Chapter Thirty-seven

51 9 0

At 1 p.m. sharp I met Jimmy at our favorite no-name pub on East State Street. We'd driven in separate cars, so we could pretend to the office that we'd eaten at different restaurants. As if anyone was paying attention.

I planned to regale Jimmy with Becky's high-tech spy mystery about the sleazy stilettos, which I figured would make him laugh as hard as I had. Simone was hardly my vote for Miss Congeniality, but I wouldn't try pinning a murder on her only because she was fond of tacky shoes.

But Jimmy saw it differently. "Somebody killed Deborah," he said, "so we need to investigate every angle." We sat at a table by the window that looked out on East State Street.
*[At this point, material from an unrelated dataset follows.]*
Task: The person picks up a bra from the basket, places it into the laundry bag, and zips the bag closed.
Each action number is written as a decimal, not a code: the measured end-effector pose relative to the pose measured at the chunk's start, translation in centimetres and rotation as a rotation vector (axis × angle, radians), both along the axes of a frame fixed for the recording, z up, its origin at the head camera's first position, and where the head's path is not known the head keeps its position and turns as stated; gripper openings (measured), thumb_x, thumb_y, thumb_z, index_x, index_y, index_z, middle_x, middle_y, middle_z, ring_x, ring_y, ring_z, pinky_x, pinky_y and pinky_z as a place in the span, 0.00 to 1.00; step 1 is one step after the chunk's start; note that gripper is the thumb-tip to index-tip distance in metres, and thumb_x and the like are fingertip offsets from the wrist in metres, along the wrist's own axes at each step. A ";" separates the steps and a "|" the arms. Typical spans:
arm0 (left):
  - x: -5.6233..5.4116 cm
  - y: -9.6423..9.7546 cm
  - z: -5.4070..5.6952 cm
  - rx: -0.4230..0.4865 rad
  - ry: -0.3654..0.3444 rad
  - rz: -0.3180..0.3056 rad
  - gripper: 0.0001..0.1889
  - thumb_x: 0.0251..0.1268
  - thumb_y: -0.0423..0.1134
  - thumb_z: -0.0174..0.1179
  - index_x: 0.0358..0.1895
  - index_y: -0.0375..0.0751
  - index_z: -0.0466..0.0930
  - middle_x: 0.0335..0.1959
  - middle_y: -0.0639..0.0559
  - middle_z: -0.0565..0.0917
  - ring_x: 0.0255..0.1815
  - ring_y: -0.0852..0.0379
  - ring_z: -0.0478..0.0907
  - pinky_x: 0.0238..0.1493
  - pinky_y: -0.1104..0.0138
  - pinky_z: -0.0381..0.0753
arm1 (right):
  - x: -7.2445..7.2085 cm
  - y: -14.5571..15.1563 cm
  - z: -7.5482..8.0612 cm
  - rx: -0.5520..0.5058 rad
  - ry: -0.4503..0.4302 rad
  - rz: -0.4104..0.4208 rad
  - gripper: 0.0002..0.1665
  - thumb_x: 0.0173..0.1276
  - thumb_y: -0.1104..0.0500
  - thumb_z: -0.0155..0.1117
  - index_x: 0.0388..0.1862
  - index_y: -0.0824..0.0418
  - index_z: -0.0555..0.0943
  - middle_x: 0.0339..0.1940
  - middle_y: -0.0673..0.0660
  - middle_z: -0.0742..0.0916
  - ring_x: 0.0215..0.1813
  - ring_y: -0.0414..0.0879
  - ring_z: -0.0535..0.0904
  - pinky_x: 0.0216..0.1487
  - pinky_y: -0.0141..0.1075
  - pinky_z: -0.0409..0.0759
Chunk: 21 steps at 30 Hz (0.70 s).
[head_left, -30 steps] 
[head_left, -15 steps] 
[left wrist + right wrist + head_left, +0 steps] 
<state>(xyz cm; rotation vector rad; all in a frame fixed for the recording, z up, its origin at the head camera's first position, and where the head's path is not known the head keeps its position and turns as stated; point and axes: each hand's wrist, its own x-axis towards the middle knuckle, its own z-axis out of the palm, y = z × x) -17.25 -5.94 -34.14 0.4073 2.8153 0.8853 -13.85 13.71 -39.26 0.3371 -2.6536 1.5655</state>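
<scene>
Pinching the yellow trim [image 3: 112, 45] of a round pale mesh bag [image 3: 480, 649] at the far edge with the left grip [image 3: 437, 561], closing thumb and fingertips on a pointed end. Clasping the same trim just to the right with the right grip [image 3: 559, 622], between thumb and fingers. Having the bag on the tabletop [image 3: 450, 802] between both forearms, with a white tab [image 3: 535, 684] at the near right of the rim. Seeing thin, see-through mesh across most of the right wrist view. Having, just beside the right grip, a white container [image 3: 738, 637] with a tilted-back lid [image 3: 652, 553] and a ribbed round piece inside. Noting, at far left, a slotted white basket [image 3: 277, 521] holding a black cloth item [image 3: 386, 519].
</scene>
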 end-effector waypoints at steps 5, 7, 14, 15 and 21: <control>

Our cola drinks were already sitting there, awaiting our greasy fish and chips lunch.

I surveyed him up and down. "Okay," I said, "if you show me where the pod is, I won't kill you."

"Very funny," he replied, "but maybe Simone knows more than she's telling."
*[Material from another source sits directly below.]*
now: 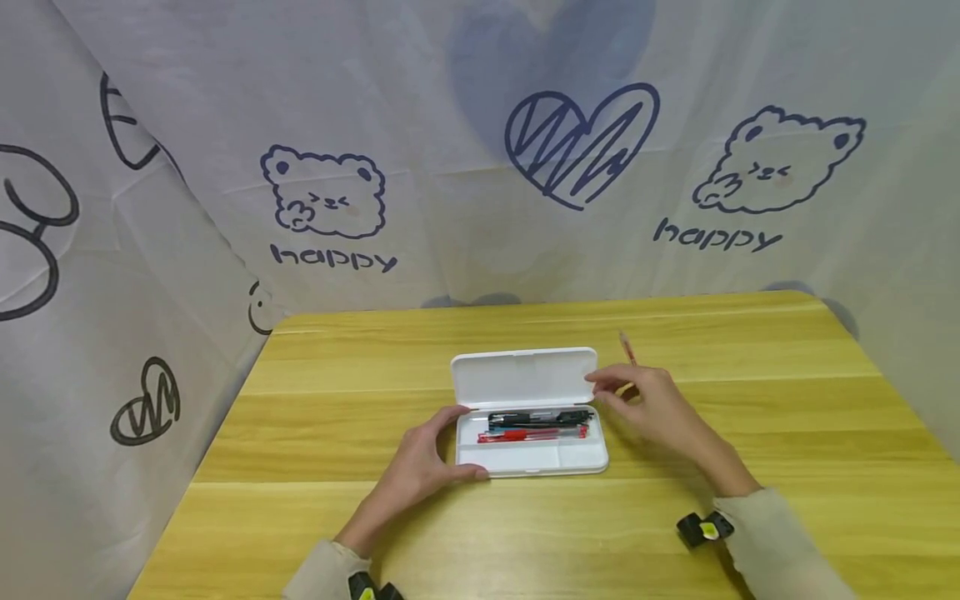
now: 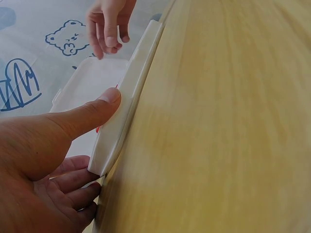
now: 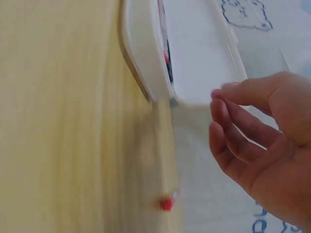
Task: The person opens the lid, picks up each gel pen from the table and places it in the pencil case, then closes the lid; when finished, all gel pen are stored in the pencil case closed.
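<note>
A white pencil case point(image 1: 506, 458) lies on the table with its lid point(image 1: 525, 377) raised at the back. Inside are black pens point(image 1: 540, 418) and red pens point(image 1: 528, 434), lying lengthwise. My left hand point(image 1: 423, 458) grips the left end of the case, its thumb point(image 2: 109, 97) against the front wall and the fingers behind. At the lid's right edge is my right hand point(image 1: 648, 404), its fingers loosely bent and the fingertips point(image 3: 218, 104) overlapping the lid's corner in the right wrist view.
Beyond my right hand lies a slim reddish pen point(image 1: 627, 348), partly hidden by that hand. The wooden table point(image 1: 337, 358) ends at a pale curtain point(image 1: 450, 192) printed with bears and hearts. A strapped black device point(image 1: 705, 528) sits at my right wrist.
</note>
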### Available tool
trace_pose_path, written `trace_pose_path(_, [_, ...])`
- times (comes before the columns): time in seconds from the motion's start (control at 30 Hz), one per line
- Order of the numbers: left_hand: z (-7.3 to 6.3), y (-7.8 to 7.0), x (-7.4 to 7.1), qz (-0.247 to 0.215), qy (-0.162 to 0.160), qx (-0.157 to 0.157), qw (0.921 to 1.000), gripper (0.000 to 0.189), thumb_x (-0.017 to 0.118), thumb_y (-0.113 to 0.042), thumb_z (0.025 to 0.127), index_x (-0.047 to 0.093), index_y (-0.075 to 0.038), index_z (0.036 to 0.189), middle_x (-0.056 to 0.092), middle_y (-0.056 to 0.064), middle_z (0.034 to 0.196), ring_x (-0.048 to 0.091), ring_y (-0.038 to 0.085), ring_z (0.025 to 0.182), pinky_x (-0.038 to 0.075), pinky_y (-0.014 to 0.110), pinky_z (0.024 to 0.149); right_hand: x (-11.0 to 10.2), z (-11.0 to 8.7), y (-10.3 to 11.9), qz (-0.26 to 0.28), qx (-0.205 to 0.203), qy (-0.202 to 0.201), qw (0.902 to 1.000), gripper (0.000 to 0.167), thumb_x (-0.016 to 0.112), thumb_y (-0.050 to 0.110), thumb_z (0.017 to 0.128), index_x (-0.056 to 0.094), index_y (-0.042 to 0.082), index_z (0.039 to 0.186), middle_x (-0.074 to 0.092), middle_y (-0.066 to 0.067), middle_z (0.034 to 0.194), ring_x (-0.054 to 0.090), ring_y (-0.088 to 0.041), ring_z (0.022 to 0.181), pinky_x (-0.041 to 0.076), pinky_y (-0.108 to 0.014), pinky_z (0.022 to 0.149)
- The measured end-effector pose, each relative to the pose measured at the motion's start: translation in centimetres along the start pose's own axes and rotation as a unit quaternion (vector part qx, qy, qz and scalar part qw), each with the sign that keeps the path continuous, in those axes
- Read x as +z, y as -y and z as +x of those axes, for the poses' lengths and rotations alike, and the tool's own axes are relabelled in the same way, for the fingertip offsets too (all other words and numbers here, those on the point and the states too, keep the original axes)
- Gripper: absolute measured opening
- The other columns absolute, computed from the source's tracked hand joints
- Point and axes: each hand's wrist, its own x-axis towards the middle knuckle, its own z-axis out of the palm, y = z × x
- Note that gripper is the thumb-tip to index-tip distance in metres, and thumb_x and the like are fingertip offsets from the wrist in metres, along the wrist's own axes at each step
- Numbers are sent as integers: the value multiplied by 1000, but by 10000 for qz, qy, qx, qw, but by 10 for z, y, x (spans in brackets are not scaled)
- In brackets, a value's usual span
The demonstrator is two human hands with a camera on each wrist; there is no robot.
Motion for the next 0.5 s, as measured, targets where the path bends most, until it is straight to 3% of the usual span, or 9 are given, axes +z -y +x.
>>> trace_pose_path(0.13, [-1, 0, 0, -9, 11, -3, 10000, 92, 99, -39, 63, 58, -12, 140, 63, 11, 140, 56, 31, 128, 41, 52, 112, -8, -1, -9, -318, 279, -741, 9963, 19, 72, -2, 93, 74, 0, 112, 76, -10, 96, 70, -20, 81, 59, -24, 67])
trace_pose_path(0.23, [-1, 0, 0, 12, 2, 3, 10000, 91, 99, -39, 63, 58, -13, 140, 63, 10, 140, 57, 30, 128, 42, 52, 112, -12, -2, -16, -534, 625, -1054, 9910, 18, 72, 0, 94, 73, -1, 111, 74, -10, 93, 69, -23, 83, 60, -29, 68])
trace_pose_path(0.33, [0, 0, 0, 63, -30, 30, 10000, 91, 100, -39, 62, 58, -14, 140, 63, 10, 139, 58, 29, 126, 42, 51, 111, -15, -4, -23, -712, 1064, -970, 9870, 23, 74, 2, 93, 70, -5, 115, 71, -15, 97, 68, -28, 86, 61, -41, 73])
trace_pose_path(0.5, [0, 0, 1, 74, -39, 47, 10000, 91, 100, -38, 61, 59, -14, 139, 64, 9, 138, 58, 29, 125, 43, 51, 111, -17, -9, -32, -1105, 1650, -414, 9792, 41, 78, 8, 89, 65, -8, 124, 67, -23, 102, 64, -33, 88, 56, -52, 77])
"Yep, I think she's hiding vital clues," I said, "like where I can get a pair of those stiletto heels in lizard green." I chuckled at my own joke. "And since when do you care, Pod Boy? Before yesterday, you were withholding information because you didn't want me to get involved."

That spirited exchange was interrupted while our waitress dropped off two large orders of deep-fried cod and fries. She'd served us before, so she dumped a stack of paper napkins near my plate and went to get extra tartar sauce for Jimmy.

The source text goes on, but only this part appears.